Task brief: Repeat the lines from the one containing "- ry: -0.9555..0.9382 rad" through the end of the listing exactly, both ends included. Do not carry over any pictures.

++++++++++

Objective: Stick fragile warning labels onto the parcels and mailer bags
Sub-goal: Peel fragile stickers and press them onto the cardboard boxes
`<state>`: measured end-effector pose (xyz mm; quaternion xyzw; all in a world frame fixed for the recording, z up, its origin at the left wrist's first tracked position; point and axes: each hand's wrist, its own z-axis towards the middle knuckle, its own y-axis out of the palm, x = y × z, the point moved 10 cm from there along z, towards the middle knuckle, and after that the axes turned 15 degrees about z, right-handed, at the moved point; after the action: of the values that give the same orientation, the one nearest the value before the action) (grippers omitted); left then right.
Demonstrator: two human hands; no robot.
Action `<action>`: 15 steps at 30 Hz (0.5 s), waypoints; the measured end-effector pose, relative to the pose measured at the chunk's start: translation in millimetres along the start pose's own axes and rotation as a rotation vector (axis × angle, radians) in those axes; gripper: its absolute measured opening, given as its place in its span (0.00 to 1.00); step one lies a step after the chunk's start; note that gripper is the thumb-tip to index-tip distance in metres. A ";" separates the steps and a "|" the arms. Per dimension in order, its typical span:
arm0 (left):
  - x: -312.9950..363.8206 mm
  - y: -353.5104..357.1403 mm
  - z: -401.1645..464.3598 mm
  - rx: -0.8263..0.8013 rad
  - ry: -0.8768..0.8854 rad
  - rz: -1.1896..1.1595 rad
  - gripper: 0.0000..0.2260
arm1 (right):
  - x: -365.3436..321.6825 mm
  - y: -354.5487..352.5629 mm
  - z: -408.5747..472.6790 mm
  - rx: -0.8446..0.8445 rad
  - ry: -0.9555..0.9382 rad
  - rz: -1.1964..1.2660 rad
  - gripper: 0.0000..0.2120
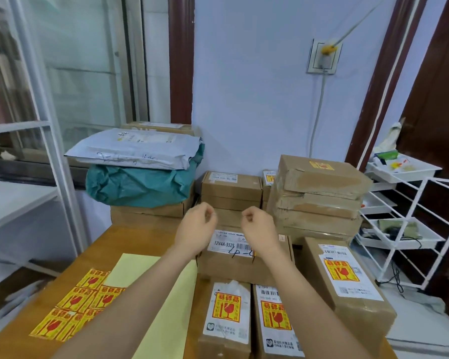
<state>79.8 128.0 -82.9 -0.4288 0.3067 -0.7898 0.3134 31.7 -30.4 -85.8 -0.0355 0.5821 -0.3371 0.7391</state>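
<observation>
Both hands, left (196, 229) and right (259, 229), loosely curled, holding nothing, above taped brown cardboard box (244, 265); glossy yellow labels (75, 304) near-left on wooden table (94, 244)

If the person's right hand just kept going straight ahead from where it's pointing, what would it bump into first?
Most likely the small stack of brown boxes against the wall. The right hand hangs in the air with its fingers loosely curled and holding nothing, aimed forward above the box marked 12V4A-5525. Depth is hard to judge from one view.
</observation>
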 end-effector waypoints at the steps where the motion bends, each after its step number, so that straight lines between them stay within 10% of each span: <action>1: -2.1 0.6 7.7 -0.005 -0.014 0.000 0.06 | 0.9 3.7 7.5 -0.007 0.010 0.005 0.13; 15: -40.9 56.1 93.8 -0.187 -0.254 -0.190 0.18 | 35.4 12.1 109.3 0.061 0.175 0.084 0.21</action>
<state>192.2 104.2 -103.4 -0.5794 0.2949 -0.7235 0.2323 137.3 -77.3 -85.8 0.0407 0.6348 -0.3252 0.6997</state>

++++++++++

The answer:
  - ry: -0.9555..0.9382 rad
  - rz: -1.1964..1.2660 rad
  - gripper: 0.0000..0.2120
<state>79.8 128.0 -82.9 -0.4288 0.3067 -0.7898 0.3134 31.7 -30.4 -85.8 -0.0355 0.5821 -0.3371 0.7391</state>
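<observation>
Both hands, left (196, 229) and right (259, 229), loosely curled, holding nothing, above taped brown cardboard box (244, 265); glossy yellow labels (75, 304) near-left on wooden table (94, 244)

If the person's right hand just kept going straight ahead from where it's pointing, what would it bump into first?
Most likely the small stack of brown boxes against the wall. The right hand hangs in the air with its fingers loosely curled and holding nothing, aimed forward above the box marked 12V4A-5525. Depth is hard to judge from one view.
</observation>
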 end-effector waypoints at the steps where the motion bends, each after its step number, so that straight lines between them stay within 10% of each span: <action>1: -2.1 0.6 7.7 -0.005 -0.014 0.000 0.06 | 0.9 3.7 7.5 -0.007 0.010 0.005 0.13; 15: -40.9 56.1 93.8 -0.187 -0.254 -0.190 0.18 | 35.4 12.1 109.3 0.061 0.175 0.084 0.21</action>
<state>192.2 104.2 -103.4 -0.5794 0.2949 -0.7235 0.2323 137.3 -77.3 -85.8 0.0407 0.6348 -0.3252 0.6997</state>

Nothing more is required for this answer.